J.Evans, North Wales
In a statement, it said a third of emergency patients could be treated by a GP or pharmacist. Then why not turn them away. People will learn. As usual this country is bending over backwards to please everyone where we need to prioritise and act on common sense!
Daniel Kynes-Hughes, Birmingham, UK
We experienced the same thing in May this year with my father. Llandough hospital was so busy patients couldn't be offloaded from the ambulances as there was no-where to put them in A&E - The situation is intolerable and the hospital staff would be the first to agree. Something urgently needs to be done about this unacceptable matter.
Rob Wheaton, Cardiff
About people 'needlessly turning up at casualty'. A few months ago I cut my hand on some glass. Nothing dramatic but deep enough for me to have problems in stopping the bleeding. So I went to my local GP and hoped the nurse would look at it for me. They refused, because I'd cut myself on glass, and sent me off to the casualty in Carmarthen. There I waited for an hour and the staff quickly treated and dressed the wound. Now why couldn't a trained nurse in a surgery do that? Can anyone explain?
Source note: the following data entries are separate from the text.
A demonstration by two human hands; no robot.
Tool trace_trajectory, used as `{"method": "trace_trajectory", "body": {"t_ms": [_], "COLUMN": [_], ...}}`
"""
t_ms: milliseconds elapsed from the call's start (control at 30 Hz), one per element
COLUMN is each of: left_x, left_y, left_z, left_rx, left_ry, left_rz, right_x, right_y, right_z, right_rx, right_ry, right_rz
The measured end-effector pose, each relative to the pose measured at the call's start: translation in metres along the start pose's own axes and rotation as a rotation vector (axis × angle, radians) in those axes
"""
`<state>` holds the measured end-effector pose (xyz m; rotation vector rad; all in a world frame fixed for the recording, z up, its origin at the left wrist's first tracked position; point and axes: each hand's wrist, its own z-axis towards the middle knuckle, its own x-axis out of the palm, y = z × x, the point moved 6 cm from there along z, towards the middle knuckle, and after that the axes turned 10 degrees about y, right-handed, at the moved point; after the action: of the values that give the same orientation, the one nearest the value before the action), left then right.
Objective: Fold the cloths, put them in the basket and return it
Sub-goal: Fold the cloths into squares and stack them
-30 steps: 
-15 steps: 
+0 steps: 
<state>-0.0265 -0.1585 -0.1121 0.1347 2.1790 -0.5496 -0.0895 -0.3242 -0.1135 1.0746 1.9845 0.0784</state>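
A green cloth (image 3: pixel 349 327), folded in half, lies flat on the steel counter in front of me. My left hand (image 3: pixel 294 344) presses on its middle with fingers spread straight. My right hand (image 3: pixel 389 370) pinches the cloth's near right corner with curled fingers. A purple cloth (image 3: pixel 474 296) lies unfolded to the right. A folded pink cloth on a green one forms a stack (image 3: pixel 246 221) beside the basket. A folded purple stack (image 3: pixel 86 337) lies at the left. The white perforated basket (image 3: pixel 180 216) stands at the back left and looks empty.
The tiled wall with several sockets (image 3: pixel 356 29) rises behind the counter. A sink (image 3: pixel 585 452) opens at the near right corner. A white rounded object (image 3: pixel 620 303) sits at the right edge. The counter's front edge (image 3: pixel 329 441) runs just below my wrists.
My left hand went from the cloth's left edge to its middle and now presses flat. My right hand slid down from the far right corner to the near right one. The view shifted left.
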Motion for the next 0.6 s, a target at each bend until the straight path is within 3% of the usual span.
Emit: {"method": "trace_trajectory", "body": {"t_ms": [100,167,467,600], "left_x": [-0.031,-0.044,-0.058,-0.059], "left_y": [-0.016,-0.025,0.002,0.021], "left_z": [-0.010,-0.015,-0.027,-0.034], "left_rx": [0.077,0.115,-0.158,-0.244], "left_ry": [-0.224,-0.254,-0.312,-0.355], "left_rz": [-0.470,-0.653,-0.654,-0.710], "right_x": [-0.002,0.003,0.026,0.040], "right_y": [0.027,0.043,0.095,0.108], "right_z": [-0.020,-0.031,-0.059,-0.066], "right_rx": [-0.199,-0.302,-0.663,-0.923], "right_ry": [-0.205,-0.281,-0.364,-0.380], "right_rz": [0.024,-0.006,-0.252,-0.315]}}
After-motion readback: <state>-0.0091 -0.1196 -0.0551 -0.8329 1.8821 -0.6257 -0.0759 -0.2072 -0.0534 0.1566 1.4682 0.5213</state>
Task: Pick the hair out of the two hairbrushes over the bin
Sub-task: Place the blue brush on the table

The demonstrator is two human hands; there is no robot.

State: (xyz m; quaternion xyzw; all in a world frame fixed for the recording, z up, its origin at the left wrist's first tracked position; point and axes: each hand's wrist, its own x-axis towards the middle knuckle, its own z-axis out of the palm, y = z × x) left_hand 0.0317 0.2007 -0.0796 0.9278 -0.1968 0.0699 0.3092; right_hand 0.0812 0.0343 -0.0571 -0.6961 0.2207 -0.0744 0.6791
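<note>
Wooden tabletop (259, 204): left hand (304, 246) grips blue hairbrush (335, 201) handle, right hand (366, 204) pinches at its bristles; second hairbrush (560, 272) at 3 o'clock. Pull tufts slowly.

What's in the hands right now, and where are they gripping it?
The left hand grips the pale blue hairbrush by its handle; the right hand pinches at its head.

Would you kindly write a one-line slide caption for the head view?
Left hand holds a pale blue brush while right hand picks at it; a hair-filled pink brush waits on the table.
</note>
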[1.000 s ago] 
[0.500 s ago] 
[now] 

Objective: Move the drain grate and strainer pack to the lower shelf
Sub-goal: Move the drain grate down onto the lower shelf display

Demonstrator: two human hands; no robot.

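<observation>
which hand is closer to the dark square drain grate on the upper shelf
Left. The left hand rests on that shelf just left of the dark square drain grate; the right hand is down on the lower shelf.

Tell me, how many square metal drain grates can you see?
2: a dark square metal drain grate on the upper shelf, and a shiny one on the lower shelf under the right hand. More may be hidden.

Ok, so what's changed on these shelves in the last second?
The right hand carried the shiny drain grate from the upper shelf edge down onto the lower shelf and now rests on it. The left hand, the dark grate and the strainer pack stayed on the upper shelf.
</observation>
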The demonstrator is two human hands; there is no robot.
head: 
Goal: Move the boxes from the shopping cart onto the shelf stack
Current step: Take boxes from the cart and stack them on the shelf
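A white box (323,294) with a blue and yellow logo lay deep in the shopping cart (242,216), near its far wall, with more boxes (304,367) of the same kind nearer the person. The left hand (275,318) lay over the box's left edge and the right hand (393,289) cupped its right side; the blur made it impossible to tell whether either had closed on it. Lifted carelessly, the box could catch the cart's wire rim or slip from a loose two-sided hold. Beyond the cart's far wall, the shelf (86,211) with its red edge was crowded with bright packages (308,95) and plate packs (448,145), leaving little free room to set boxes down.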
Richard Crookston, Pencader, Carmerthenshire, Wales
It must be very difficult for paramedics when there are so many people calling an ambulance uneccesarily but I thougt that when an ambulance responded to any call it was up to the paramedics to determine whether the person needed to be taken to hospital or not. If they do not need to go to hospital the ambulance therefore does not have to take them. If the people are waiting in ambulances to be seen is this not a complete waste of an ambulance which could be needed in an emergency
sarah williams, POWYS
The problem is not a simple one. It would not make any difference whether you doubled the number of staff in the A&E departments or had twice the number of ambulances available. As Hugh Ross continues to say the beds are blocked. Until the Assembly Government sort out the problems of getting social care packages financed this will continue to be the case. They know what the problem is but because the sums of money involved are huge they chose to let the situation continue and blame the trusts and the ambulance service.
Chris Gill, Cardiff Wales
Sort it out by having a combined minor injuries unit Gp nurse lead and an urgent care and treatment centre within the acidnet and emergency unit the cuts bumps and scrapes are triaged through the minor injuries unit the asthams suspected heart attacks and other cases through the urgent care and treatment centre with full blown accident and emergency cases taken straight away to the accident and emergency rooms Not rocket sciene is it in fact frnak Dobson former health minister suggested this about ten years ago Aint rocket science is it
Kevin Taylor, Omagh North Ireland
We have to say the north wales ambulance service has been brilliant with my husband who had a major accident in work 2 years ago the para medics were really good with him and when he came home theyd come and pick him up for his clinic appoimtments every 4 weeks so we cant fault the service here.He was taken to the maelor hospital in wrexham who also gave him the best of treatment.